◆ Brief ◆
If a line of the records contains the word "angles", list it.

◆ Stored data ◆
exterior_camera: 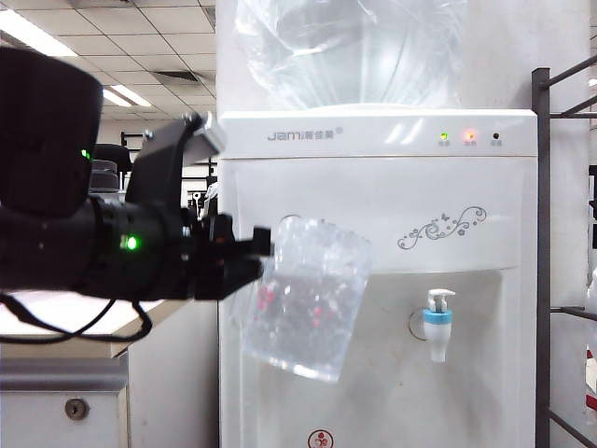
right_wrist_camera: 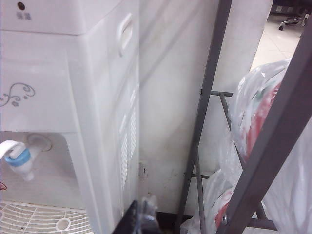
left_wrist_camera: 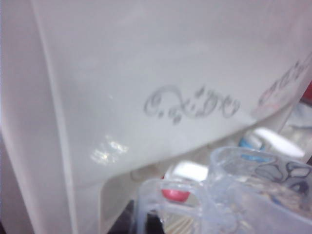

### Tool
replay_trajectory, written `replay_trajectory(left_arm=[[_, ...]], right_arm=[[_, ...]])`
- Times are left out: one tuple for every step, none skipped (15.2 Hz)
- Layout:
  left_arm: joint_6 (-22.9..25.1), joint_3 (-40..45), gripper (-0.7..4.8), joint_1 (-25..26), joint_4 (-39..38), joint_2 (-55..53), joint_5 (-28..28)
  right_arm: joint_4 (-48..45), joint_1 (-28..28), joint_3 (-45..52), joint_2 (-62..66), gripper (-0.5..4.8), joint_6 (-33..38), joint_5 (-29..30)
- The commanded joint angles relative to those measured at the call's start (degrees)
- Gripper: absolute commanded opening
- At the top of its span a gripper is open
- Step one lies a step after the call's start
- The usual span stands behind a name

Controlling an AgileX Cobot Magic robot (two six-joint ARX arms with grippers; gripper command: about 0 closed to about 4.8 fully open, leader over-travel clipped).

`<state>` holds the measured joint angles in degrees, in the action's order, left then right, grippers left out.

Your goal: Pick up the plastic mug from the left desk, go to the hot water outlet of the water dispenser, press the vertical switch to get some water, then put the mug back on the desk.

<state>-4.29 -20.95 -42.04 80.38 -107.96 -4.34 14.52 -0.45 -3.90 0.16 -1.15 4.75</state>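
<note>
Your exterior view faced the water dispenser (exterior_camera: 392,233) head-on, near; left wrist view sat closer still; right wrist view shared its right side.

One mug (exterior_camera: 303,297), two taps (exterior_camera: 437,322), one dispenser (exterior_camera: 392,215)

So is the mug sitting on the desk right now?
No, the left gripper holds the plastic mug tilted in the air in front of the water dispenser.
</note>
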Motion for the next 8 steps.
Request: replay_trajectory(left_arm=[[-0.2, -0.3, -0.06, -0.1, 3.2, 1.2, -0.2], [-0.2, -0.3, -0.06, -0.1, 3.2, 1.5, -0.2], [-0.2, -0.3, -0.06, -0.1, 3.2, 2.2, -0.2], [-0.2, -0.3, -0.06, -0.1, 3.2, 3.0, -0.2], [-0.2, -0.3, -0.06, -0.1, 3.2, 3.9, -0.6], [0.0, -0.3, -0.06, -0.1, 3.2, 4.8, -1.0], [1.4, -0.3, -0.06, -0.1, 3.2, 5.7, -1.0], [2.3, -0.2, -0.06, -0.1, 3.2, 6.9, -1.1]], right_arm=[[-0.6, 0.0, -0.2, 0.0, -0.05, -0.2, 0.3], [-0.6, 0.0, -0.2, 0.0, -0.05, -0.2, 0.3], [-0.6, 0.0, -0.2, 0.0, -0.05, -0.2, 0.3], [-0.6, 0.0, -0.2, 0.0, -0.05, -0.2, 0.3], [-0.6, 0.0, -0.2, 0.0, -0.05, -0.2, 0.3], [-0.6, 0.0, -0.2, 0.0, -0.05, -0.2, 0.3], [-0.6, 0.0, -0.2, 0.0, -0.05, -0.2, 0.3], [-0.6, 0.0, -0.2, 0.0, -0.05, -0.2, 0.3]])
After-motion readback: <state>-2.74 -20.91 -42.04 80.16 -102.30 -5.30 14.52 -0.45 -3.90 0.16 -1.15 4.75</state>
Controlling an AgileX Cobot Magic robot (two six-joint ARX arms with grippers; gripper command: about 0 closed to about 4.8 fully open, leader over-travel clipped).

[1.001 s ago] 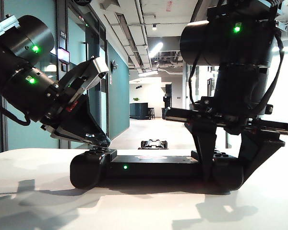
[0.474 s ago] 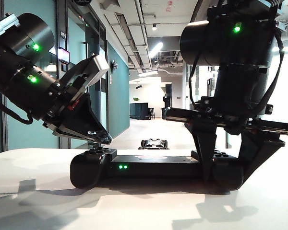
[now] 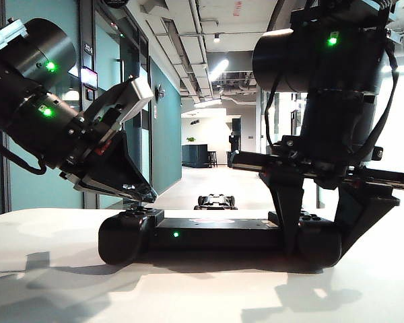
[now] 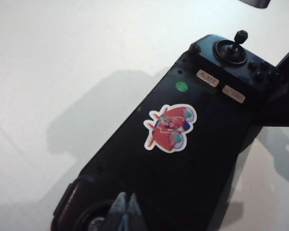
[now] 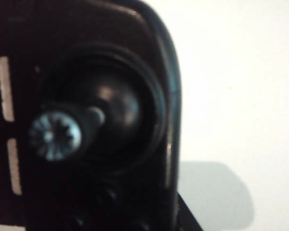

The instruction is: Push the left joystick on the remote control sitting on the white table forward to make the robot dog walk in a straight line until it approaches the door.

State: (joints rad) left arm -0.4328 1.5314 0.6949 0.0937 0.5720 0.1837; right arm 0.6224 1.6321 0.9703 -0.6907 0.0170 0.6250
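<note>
The remote control [image 3: 219, 237] looks stiff and slide-prone on the worktop [image 3: 47, 282], so it's braced by the right tool [image 3: 321, 222], jaws straddling its end, while the tiny left joystick [image 3: 143, 208] gets nudged at the cap by the left tool [image 3: 145, 196], tips together.

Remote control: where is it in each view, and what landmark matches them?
Exterior: remote control low centre on the white table; left gripper over one end, right gripper clamps the other.
Left wrist: fills the middle, diagonally.
Right wrist: one end, close up.
Landmark: the white table.
</note>
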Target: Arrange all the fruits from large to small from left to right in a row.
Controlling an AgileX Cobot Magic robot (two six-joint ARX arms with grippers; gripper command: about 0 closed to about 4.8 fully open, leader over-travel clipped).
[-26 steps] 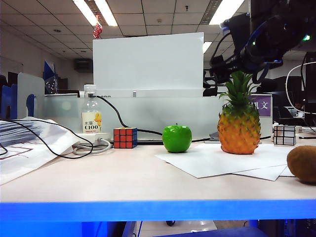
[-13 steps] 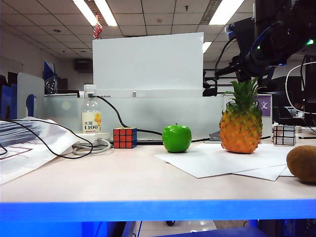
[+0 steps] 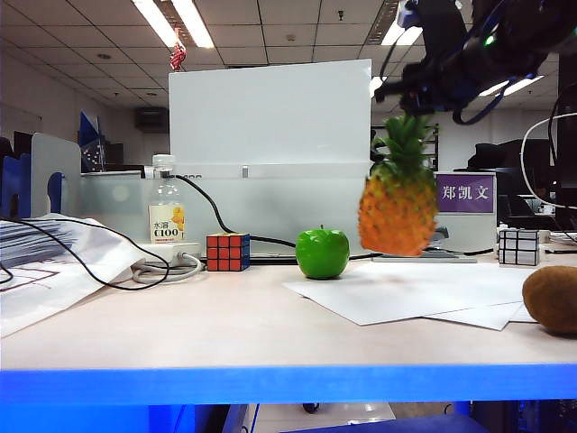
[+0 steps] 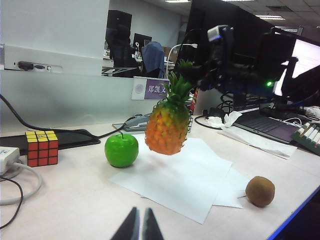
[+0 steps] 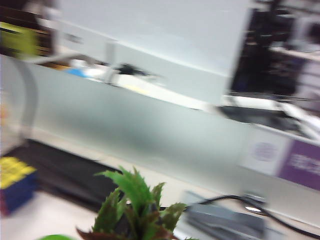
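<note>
The pineapple (image 3: 397, 212) hangs in the air above the white paper (image 3: 406, 293), just right of the green apple (image 3: 323, 253). My right gripper (image 3: 407, 106) is shut on its green crown (image 5: 135, 210) from above; its fingers are hidden in the right wrist view. The apple stands on the table left of the paper. At the far right edge lies the brown kiwi (image 3: 552, 299). My left gripper (image 4: 140, 226) is shut and empty, low over the table, well in front of the apple (image 4: 121, 149), the pineapple (image 4: 167, 127) and the kiwi (image 4: 260, 191).
A coloured Rubik's cube (image 3: 228, 252) sits left of the apple, with a drink bottle (image 3: 167, 212), a power strip and cables (image 3: 167, 266) further left. A silver mirror cube (image 3: 519, 246) stands at the back right. A white partition (image 3: 270, 212) closes the table's far side.
The right gripper closed on the pineapple's crown, lifted the fruit off the paper and carried it left toward the apple. The left gripper and other fruits stayed put.
</note>
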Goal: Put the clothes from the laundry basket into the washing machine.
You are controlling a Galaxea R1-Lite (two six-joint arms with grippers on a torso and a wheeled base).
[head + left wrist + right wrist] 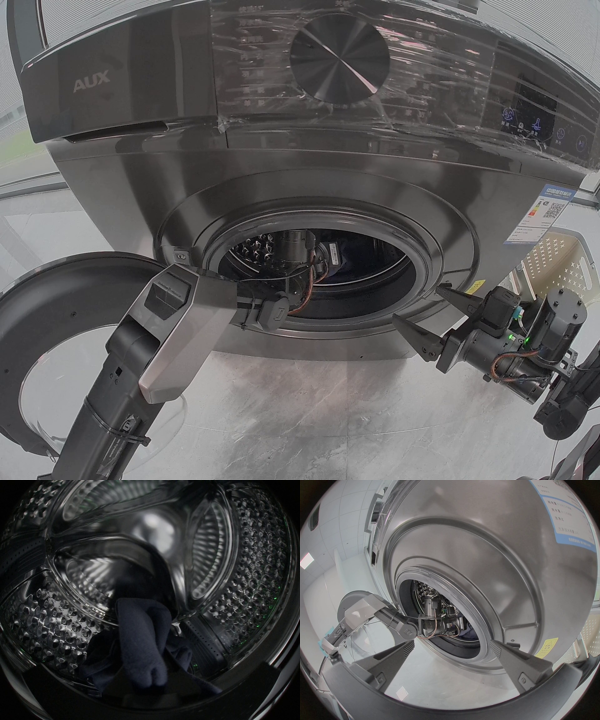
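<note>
- The dark garment (pixel 140 642) lies low in the washing machine (pixel 350 181) drum, just behind its front rim.
- The left pincer (pixel 315 256) is inside the drum and I cannot tell its grip. Best release deep, then exit straight.
- The right pincer (pixel 417 304) hangs outside, fingers apart, beside the laundry basket (pixel 562 262).

Dark blue cloth (pixel 142 642) bunches inside the dimpled drum (pixel 253 561).
</note>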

◆ Response to the exercise ◆
- The commanded joint angles relative to those measured at the call's start (degrees)
`<state>` holds the measured joint angles in degrees, in the action's order, left then right, grippers left out.

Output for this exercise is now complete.